Extrativistas e indígenas mantêm a floresta em pé há décadas

Grupos familiares nas comunidades da Reserva Extrativista Rio Cautário, em Costa Marques, onde o extrativismo é a grande alavanca para o projeto de crédito carbono dar certo, produzem com o melhor da terra.

São 26 famílias que vivem em atividades diversas nessa região, especialmente com a colheita da castanha, do látex, e o plantio de feijão, milho e frutas.

O Governo de Rondônia acompanha o início da execução do Projeto REDD+ da Resex Rio Cautário, onde algumas famílias já recebem bolsa mensal de R$ 1 mil como estímulo, a partir de contrato do Governo de Rondônia com uma empresa de investimentos e proteção ambiental para a obtenção de créditos de carbono.

Extrativistas e indígenas mantêm a floresta em pé há décadas. Na Comunidade Laranjal, Maria Silva Costa, 53 anos, consolida um trabalho que já dura 21 anos.

Ninguém a chama pelo nome, mas por dona Bahia. A qualquer hora que o visitante bater à porta do barracão, ela está presente.
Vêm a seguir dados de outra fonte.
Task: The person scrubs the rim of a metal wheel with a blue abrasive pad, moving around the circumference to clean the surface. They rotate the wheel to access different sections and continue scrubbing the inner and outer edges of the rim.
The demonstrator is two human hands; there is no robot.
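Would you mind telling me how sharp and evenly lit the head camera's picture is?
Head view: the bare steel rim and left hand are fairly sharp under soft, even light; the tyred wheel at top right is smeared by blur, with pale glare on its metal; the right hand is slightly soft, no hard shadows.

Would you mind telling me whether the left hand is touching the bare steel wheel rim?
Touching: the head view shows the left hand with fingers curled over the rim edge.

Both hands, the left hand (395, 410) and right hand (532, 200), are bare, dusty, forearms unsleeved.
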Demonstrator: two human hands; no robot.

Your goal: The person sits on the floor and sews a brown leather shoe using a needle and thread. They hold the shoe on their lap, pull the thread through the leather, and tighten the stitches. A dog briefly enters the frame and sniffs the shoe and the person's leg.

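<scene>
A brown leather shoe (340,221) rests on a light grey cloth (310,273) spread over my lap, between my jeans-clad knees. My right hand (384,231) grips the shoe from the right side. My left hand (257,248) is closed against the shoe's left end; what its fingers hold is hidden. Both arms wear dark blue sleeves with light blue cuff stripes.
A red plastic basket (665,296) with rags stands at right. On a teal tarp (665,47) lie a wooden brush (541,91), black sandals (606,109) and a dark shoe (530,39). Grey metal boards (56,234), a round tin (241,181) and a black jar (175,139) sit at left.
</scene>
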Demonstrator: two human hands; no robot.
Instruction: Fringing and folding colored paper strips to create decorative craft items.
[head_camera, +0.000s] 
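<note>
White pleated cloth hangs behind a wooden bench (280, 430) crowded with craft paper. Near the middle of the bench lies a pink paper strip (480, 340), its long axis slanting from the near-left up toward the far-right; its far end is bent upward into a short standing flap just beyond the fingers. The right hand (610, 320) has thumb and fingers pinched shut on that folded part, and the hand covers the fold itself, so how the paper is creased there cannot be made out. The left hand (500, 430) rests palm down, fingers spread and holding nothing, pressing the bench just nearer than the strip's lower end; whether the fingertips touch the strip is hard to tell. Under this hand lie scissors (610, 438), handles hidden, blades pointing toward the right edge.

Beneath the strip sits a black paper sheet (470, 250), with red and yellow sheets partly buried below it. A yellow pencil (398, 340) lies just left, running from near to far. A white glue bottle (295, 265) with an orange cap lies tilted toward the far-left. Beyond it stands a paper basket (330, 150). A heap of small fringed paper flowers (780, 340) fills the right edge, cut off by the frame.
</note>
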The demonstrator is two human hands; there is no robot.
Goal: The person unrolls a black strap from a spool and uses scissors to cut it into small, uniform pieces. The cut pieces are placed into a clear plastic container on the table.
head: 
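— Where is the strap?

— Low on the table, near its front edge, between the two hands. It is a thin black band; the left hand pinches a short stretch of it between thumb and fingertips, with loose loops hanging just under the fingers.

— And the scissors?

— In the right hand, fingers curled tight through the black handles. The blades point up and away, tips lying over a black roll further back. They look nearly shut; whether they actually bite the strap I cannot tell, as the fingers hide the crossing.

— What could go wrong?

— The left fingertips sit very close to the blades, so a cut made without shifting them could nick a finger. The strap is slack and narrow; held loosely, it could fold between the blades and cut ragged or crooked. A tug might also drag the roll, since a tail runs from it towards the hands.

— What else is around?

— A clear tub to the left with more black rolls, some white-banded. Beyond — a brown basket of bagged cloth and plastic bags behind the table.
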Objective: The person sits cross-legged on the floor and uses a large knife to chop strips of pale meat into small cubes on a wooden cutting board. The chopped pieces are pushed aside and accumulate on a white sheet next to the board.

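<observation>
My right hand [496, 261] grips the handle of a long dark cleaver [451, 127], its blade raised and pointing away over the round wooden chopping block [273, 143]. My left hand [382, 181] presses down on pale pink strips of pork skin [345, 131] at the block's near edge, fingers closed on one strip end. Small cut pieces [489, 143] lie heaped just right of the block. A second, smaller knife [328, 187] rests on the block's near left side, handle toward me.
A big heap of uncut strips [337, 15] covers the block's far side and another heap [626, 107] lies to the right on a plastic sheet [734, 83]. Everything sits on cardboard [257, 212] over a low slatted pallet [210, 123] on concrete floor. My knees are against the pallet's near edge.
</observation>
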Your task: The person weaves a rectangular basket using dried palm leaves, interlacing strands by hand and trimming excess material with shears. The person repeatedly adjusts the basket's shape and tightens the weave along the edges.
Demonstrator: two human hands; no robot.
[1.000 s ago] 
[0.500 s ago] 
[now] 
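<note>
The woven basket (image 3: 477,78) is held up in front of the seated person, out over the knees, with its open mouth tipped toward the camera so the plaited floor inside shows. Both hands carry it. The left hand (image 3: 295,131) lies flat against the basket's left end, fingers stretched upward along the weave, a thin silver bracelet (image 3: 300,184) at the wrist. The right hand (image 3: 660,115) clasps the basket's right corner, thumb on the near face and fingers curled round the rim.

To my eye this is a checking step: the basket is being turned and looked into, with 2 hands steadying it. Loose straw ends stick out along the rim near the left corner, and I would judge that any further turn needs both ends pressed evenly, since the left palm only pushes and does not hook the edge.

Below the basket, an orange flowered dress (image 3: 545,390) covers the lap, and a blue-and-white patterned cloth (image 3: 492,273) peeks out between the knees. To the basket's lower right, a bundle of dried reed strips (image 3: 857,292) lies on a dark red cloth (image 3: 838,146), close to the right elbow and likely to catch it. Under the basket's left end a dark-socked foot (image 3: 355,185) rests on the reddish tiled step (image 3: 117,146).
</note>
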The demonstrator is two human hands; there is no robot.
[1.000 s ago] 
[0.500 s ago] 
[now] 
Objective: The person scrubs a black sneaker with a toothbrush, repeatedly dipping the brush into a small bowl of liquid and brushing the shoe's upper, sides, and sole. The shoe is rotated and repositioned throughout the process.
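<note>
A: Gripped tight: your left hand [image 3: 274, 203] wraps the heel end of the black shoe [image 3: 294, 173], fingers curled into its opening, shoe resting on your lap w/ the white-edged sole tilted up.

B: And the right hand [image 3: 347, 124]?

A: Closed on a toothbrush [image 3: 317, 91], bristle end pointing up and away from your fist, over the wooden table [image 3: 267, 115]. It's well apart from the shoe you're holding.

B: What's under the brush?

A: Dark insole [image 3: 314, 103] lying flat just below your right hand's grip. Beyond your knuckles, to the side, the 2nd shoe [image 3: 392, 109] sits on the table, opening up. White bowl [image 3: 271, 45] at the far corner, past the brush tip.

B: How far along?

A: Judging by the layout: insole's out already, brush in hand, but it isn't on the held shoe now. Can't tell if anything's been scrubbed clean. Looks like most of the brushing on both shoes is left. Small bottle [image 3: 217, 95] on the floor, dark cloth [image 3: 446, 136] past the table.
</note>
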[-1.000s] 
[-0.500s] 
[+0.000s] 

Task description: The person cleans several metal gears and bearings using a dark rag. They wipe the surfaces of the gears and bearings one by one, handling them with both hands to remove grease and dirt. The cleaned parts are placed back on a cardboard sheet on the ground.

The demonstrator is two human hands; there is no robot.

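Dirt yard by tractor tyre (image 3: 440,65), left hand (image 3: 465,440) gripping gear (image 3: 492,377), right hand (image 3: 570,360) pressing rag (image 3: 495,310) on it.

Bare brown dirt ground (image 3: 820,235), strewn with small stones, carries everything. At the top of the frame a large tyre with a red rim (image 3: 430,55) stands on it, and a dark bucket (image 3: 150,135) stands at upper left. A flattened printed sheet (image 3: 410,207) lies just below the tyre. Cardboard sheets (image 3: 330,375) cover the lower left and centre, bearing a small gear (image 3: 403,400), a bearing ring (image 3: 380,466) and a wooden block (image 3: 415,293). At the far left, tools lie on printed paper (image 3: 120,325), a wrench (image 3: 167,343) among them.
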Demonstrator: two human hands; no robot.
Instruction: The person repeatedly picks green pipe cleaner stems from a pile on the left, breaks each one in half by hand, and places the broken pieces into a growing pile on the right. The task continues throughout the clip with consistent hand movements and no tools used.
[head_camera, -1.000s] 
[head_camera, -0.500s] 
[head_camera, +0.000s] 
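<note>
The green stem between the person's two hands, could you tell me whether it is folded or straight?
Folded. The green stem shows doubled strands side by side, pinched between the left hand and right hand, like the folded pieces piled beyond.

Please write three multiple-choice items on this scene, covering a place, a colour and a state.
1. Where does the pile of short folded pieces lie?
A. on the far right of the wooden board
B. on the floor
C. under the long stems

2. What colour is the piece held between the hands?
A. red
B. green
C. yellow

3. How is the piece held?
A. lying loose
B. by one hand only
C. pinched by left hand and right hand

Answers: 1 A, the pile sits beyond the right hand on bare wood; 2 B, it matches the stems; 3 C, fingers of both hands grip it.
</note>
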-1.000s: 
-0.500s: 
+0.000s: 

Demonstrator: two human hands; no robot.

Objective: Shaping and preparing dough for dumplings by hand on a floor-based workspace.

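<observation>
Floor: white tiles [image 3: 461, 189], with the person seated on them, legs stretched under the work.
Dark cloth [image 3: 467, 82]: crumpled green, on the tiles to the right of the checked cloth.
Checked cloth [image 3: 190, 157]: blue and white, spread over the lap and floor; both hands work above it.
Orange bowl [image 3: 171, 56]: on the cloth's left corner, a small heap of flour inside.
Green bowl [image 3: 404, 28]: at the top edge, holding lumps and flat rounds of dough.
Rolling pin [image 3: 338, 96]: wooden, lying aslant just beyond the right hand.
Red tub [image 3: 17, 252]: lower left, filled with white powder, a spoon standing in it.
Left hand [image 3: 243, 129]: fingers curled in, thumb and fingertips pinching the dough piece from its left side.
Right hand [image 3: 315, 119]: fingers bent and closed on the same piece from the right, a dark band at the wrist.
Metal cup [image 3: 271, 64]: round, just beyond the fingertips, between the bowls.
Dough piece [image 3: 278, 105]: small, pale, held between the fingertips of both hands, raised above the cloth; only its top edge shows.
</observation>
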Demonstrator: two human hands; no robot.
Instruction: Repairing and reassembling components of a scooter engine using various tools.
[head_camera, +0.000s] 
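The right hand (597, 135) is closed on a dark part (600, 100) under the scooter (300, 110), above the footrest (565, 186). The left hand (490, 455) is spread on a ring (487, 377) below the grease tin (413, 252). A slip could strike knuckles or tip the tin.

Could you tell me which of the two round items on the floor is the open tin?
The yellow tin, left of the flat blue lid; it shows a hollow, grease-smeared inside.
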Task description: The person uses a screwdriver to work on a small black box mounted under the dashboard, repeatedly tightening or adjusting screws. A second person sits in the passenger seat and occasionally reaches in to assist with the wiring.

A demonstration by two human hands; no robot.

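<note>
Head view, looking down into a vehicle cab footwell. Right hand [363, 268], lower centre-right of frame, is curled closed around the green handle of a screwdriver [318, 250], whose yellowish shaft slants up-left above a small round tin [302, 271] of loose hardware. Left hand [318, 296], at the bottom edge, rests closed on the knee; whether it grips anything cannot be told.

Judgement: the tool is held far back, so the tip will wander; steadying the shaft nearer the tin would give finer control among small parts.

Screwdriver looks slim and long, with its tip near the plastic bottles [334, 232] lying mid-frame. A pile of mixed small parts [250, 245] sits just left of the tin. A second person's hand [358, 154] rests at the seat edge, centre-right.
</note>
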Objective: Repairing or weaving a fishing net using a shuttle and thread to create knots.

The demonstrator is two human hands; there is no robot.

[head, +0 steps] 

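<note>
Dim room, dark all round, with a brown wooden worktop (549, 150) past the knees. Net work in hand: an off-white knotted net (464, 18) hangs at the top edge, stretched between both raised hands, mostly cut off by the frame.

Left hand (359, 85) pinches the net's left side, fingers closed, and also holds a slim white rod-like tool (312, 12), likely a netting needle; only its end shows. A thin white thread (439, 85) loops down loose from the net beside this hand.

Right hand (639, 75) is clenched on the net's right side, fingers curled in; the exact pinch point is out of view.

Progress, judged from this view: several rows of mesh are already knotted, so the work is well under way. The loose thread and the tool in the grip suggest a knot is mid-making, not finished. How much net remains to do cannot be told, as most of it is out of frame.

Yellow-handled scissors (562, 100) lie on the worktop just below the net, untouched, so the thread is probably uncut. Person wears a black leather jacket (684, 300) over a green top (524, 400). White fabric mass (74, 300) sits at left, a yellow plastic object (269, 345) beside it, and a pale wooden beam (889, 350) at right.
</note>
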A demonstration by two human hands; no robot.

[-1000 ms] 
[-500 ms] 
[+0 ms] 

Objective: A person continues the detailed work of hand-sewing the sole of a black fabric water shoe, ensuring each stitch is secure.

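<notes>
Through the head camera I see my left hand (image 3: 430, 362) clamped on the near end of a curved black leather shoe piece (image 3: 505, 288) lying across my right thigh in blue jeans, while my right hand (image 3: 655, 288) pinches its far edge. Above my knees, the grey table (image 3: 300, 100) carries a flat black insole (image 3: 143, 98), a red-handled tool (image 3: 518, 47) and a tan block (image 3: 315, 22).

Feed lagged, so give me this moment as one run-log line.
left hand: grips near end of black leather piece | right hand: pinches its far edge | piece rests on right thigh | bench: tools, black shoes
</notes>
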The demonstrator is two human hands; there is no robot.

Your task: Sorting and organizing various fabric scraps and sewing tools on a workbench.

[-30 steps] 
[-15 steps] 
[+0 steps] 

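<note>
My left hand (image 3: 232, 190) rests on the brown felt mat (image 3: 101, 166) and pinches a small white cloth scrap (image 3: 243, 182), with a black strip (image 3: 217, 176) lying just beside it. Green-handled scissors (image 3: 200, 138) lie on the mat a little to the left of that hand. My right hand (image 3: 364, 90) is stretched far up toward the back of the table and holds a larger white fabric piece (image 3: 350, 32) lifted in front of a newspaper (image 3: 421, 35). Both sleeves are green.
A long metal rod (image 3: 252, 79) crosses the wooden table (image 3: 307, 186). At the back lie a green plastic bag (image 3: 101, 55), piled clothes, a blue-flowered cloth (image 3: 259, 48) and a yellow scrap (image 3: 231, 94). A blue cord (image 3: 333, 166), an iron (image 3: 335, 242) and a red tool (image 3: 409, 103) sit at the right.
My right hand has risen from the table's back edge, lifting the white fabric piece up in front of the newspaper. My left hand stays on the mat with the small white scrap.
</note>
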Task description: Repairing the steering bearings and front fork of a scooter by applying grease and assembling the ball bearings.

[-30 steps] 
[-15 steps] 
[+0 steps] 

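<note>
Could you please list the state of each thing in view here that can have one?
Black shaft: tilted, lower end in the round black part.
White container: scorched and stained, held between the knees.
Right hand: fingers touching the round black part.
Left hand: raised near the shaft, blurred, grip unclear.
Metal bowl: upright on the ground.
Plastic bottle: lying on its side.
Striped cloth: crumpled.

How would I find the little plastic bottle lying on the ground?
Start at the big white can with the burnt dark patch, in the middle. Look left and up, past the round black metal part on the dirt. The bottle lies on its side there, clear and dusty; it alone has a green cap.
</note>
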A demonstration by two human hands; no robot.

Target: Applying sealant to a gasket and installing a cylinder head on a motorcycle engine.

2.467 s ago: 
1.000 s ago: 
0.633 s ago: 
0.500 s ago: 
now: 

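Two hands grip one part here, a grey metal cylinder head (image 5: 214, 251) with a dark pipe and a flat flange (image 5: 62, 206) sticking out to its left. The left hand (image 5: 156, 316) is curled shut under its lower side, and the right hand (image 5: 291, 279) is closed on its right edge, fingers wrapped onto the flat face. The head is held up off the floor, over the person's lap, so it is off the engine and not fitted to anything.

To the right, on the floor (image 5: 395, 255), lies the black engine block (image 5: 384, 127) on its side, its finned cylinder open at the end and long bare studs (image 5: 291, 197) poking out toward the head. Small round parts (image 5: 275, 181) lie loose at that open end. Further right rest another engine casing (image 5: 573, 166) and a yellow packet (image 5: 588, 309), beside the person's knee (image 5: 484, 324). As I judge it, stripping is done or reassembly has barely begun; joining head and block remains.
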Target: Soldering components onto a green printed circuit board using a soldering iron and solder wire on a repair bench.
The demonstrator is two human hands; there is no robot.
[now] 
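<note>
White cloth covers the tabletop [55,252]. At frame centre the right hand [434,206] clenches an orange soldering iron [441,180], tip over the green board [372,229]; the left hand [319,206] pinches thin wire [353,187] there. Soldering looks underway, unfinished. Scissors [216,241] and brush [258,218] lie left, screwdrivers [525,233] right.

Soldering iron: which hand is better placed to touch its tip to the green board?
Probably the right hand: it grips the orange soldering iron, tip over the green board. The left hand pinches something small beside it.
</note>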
Pouco descansa, mexe a massa com as mãos e movimenta dois fornos artesanais num ritmo incessante que lhe garante a produção diária.

Se a produção não para é sinal de que a freguesia vai buscar pessoalmente, ou então, nos mercados de Costa Marques e Pimenteiras do Oeste a sua cobiçada farinha d’água.

Com a venda do quilo a R$ 5, a saca de 60 quilos a R$ 300, a farinha de goma a R$ 7, entra renda todo mês. Geralmente, pedidos extras ultrapassam 20 sacos.

Tudo tem mercado nessas cidades e as vendas podem ser ampliadas com a disposição da logística de transporte até Guajará-Mirim, a 217 quilômetros.